Hands out for handouts: bailouts loom for more smelters

Taxpayers could be used to bail out more smelters and refineries after the mining giant received a $600 million lifeline for two troubled facilities.
A day after Glencore’s funding injection, the Tasmanian government has called for another funding package to support an aluminum smelter in the island state’s north.
Industry Minister Tim Ayres on Thursday did not rule out further rescue deals after the state and federal governments agreed a three-year agreement to keep the Mount Isa copper smelter and Townsville copper refinery operating to protect 600 jobs.
Tasmanian Energy Minister Nick Duigan said Bell Bay Aluminum should be next in line to receive aid.
He said the Rio Tinto-owned aluminum smelter had renegotiated the price it paid for electricity with Hydro Tasmania but needed a federal subsidy to stay afloat.
The smelter’s 10-year deal with Hydro Tasmania expires on December 31, raising fears the deal will close when negotiations stall at the end of the year.
“The gap between what Hydro Tasmania is currently delivering and what Bell Bay Aluminum requires is not something Tasmanian taxpayers can fund alone,” Mr Duigan said.
Bell Bay Aluminum employs about 600 people, supports hundreds more and accounts for more than 10 percent of the state’s total commodity exports, he said.

Rising energy prices and international competition will trigger demand for more bailout packages; Australia’s biggest energy user, the Tomago Aluminum smelter in NSW, is already in the queue.
Representatives of Tomago, which is majority owned by Rio Tinto, are in talks with the federal and NSW governments over a rescue package worth more than $1 billion that would eliminate thousands of jobs.
Asked whether he expected further bailouts after the Glencore deal, Senator Ayres said the government was “closely monitoring the situation in these smelters and heavy industry”.
In February, the Albanian government announced a $2.4 billion rescue package for the Whyalla steel works in South Australia, while a $135 million package for Nyrstar’s smelters in Tasmania and South Australia was also announced in August.

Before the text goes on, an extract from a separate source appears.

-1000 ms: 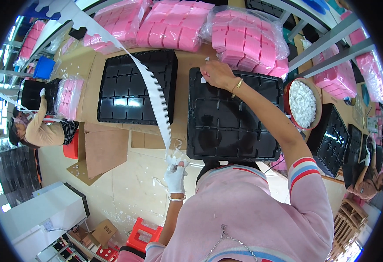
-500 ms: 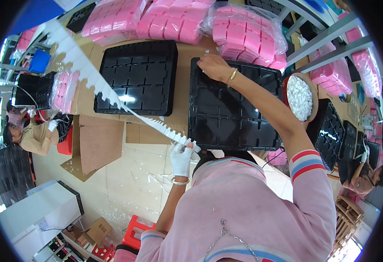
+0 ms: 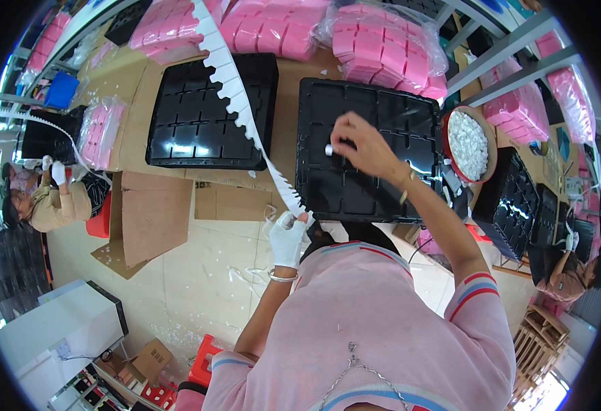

Senator Ayres said Glencore had been given a lifeline to support facilities that were part of a crucial strategic sector for Australia.
He added that volatile markets and subsidies from foreign governments made international copper trading an “unfair” playing field for Australian producers.
A $600 million Glencore lifeline may not be enough to save the Mount Isa plant with the future of a key supplier uncertain.
The copper smelter relies on the nearby Dyno Nobel fertilizer plant for production.
If Dyno Nobel cannot find a new buyer by March, it could close the fertilizer plant, potentially jeopardizing Glencore production and its lucrative bailout.
“Dyno Nobel looks forward to engaging with Glencore in the coming weeks to understand the impact of the agreement reached on its production operations at Phosphate Hill,” Dyno Nobel told AAP.

David Whittle, co-founder of the Critical Minerals Consortium, said Australia needed to protect critical mineral industries but “ultimately we need to get paid for it too”.
China’s successful 40-year project to gain control over supply chains due to its large production capacity has had significant results.
“There needs to be some effort and engagement from our partners on the part of the federal government to make sure our partners are helping with this; we are the providers,” Dr Whittle said.
“This opportunity will only be realized if we can get some sort of preferential agreements with our trade and security partners so that they can provide adequate funding for these minerals and make it worthwhile to actually produce these minerals in Australia.”
Prime Minister Anthony Albanese stated that he will discuss preferential supply of critical minerals when he meets with US President Donald Trump.